Did People in Columbus’ Time Really Believe Earth Was Flat?

Columbus was never laughed at because he thought Earth was round. As Gerhard Prause points out in his book from year 1986, frequently repeated legend about Christopher Columbus being mocked by the dignitaries of the Royal Court of Castille is a widespread misconception, that originated in the first half of 20.th century.

Christopher Columbus, by Sebastiano del Piombio(1519)

The idea that educated people at the Columbus’s time believed in flat Earth, still remains one of the most prevalent errors in Western teaching. In reality, idea of spherical Earth was widespread since the third century B.C. Historian Jeffrey Burton Russell points out, that ”with only a few exceptions, no educated person in the Western history who ever lived after the Empedocles, believed in the flat Earth”.

However, even in late 19.th century, there were still people who believed in the flat shape of the Earth. This map was drawn in 1893 by Prof.Orlando Ferguson, in an attempt to disprove the “Globe Theory”
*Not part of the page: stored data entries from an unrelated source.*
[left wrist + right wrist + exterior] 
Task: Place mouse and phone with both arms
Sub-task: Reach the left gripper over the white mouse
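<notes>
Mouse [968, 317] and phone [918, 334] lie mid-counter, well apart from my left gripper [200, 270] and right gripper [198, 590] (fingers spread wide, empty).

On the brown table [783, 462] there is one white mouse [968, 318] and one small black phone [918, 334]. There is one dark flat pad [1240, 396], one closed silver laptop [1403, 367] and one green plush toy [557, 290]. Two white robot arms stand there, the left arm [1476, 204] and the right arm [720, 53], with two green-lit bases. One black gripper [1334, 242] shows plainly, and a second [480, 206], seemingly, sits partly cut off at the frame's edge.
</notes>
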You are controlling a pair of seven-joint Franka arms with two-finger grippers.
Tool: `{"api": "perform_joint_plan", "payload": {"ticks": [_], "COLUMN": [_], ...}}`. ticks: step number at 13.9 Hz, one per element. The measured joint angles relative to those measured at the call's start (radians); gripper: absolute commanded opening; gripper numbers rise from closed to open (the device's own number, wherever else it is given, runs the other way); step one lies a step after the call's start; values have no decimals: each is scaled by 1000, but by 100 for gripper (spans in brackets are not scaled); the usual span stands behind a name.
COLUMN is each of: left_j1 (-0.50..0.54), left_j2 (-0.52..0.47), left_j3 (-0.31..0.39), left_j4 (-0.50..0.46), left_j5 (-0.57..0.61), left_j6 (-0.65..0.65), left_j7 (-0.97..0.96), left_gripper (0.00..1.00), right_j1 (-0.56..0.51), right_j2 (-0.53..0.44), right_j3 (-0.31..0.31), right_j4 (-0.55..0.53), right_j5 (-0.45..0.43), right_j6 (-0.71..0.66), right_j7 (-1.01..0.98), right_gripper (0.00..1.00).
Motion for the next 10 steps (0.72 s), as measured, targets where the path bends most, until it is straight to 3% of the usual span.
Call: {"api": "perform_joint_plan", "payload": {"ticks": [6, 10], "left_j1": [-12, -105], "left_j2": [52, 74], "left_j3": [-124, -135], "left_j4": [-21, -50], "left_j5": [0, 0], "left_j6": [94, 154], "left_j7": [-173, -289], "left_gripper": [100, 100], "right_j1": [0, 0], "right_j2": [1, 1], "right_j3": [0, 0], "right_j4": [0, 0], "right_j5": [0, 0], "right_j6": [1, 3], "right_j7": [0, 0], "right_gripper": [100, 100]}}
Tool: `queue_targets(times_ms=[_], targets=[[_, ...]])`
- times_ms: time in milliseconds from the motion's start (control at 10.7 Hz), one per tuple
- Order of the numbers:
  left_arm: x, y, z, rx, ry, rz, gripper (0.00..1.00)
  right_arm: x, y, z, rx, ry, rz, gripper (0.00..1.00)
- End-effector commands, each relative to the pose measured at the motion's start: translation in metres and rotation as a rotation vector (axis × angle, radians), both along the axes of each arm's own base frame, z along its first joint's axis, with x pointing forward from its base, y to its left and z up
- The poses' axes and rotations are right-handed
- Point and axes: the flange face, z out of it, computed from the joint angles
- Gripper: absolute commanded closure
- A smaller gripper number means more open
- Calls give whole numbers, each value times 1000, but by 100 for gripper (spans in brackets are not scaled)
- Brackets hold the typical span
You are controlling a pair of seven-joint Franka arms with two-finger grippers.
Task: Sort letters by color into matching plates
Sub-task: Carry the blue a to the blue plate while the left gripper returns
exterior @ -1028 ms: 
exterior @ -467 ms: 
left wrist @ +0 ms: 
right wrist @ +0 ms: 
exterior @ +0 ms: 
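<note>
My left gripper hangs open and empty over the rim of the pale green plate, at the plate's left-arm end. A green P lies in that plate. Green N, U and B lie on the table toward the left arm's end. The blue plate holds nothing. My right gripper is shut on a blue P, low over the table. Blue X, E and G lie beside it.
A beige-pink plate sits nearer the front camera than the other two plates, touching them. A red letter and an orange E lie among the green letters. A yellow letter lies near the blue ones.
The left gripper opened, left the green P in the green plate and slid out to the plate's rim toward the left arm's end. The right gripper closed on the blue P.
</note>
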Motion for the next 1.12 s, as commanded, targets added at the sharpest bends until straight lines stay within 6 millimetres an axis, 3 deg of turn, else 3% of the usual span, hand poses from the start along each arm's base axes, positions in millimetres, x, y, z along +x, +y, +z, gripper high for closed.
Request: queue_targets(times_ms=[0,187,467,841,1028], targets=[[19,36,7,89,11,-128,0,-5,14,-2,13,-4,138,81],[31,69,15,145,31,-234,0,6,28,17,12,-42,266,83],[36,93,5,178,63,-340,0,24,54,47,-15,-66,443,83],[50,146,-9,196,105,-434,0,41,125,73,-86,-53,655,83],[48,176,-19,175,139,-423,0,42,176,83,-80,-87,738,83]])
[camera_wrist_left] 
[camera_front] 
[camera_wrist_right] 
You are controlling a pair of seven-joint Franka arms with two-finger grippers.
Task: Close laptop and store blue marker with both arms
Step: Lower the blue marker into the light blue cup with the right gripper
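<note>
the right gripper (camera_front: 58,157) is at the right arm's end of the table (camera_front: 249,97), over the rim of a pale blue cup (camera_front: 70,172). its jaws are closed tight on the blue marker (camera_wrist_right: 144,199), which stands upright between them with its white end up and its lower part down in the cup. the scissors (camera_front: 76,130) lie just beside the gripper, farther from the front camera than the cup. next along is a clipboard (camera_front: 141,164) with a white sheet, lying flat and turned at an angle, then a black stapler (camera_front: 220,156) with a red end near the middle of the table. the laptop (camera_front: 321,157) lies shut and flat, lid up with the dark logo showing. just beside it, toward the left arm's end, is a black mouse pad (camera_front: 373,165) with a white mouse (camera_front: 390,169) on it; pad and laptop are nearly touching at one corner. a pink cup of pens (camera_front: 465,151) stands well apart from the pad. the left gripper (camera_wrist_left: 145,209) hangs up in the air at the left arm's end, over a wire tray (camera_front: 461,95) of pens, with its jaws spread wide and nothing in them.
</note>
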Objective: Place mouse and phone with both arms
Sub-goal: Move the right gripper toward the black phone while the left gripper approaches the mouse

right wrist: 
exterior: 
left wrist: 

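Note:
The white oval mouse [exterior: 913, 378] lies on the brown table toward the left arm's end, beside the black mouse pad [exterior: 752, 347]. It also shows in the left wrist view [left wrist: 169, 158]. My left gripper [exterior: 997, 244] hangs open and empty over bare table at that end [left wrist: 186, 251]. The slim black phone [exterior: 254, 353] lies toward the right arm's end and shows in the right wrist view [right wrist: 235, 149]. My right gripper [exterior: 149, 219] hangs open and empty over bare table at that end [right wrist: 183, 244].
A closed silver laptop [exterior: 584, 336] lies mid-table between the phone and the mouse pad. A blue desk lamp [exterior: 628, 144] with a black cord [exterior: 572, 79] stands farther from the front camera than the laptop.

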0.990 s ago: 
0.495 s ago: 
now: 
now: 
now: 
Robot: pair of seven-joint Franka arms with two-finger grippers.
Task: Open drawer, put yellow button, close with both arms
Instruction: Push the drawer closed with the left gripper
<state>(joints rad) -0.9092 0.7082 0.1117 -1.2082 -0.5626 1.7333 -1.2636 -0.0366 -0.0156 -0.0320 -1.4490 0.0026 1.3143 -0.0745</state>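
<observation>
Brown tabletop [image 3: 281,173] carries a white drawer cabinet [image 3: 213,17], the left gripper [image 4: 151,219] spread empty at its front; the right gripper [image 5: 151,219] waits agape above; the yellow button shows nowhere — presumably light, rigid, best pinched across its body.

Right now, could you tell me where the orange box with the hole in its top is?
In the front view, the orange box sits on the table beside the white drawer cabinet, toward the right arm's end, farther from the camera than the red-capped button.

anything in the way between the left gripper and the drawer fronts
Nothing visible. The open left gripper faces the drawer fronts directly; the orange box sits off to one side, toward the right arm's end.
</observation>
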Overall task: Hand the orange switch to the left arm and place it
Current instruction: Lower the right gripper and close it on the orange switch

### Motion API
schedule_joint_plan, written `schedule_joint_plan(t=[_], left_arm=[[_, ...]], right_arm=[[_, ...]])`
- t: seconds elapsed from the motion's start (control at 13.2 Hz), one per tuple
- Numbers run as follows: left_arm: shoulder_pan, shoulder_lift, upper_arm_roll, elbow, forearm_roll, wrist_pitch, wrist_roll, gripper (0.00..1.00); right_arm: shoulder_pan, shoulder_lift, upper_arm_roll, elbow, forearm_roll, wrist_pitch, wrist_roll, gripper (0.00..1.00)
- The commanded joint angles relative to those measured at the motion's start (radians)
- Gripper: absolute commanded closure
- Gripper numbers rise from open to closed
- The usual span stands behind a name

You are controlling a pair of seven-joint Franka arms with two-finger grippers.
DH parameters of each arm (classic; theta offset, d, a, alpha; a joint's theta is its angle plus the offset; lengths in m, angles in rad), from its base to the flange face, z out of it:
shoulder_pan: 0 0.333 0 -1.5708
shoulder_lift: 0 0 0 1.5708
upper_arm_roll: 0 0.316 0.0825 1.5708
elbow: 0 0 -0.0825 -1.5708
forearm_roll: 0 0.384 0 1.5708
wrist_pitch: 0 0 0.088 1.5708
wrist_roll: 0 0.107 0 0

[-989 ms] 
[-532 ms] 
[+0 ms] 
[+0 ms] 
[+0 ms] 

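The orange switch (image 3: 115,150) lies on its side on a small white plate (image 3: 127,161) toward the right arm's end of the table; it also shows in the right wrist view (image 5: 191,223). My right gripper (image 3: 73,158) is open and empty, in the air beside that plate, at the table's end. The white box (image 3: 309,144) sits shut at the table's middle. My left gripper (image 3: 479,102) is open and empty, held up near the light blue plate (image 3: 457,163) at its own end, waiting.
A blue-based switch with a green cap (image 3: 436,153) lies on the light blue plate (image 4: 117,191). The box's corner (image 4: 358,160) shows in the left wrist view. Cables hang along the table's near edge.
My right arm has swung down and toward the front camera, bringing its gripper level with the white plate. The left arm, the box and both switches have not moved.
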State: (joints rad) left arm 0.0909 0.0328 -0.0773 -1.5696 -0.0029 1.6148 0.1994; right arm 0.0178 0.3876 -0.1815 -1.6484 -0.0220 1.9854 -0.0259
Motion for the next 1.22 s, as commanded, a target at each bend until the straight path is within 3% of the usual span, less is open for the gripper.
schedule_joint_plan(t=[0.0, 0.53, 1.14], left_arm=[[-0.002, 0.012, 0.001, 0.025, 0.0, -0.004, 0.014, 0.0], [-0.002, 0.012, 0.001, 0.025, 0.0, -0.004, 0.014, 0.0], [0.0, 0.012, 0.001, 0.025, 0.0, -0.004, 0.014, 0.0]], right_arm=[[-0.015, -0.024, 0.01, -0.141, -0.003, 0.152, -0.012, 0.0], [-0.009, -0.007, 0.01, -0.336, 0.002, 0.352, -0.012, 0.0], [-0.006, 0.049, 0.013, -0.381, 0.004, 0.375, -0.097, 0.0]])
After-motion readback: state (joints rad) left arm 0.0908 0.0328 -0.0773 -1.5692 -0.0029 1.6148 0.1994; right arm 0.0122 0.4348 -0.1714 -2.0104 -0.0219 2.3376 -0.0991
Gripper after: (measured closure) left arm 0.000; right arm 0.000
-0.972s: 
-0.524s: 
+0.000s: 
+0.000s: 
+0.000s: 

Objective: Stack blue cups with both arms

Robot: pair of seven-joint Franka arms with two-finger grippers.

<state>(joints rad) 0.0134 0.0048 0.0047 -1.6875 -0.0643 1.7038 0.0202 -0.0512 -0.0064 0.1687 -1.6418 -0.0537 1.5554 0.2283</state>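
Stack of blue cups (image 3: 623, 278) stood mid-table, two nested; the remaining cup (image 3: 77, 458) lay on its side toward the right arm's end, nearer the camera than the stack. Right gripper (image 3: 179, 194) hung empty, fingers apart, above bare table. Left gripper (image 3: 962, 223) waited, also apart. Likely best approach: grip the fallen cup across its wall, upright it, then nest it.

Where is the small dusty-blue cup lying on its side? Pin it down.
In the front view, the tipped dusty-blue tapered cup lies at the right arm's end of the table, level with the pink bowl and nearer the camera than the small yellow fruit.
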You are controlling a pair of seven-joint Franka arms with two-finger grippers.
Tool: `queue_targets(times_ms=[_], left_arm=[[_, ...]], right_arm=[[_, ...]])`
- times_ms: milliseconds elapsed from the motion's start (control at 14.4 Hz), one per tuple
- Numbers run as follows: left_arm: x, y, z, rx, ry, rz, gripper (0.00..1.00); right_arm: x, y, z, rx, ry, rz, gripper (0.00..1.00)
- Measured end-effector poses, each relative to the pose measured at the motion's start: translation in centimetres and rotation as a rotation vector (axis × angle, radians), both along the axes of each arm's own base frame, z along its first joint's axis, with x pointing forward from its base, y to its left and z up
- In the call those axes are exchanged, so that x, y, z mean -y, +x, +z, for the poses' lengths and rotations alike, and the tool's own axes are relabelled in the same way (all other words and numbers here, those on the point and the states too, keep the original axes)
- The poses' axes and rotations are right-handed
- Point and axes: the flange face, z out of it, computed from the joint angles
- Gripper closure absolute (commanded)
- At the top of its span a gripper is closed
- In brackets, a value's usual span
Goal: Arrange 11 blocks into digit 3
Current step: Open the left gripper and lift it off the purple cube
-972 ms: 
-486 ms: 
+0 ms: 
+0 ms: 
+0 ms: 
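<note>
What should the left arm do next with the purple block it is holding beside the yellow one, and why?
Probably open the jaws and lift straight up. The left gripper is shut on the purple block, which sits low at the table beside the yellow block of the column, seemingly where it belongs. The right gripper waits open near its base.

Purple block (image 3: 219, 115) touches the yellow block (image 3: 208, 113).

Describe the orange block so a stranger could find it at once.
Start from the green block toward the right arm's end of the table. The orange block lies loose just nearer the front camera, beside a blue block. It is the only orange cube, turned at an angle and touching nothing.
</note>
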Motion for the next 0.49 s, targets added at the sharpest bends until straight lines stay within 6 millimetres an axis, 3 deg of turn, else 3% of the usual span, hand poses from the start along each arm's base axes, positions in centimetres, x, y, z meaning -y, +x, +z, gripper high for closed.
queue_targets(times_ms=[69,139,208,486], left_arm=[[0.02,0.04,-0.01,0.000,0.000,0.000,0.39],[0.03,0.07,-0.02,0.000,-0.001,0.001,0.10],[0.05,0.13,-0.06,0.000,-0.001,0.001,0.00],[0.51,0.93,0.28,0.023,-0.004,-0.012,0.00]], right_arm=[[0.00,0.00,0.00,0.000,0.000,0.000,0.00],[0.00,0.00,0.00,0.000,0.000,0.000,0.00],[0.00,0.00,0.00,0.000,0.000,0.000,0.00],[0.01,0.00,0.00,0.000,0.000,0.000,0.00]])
At the time of Christopher Columbus, shape of Earth was no longer discussed, however the exact size still remained a speculation. Columbus’s estimate of the Earth’s circumference was around 17,000 miles(28,000 kilometers), In contrast, figures estimated by the dignitaries of the Royal Court of Castille, based on the calculations of famous Florentian mathematician Paolo Toscanelli, were very close to actual earth’s circumference, that being 25,000 miles(40,000 kilometers).

And this, not the shape of the Earth, was the reason why Christopher Columbus was ridiculed.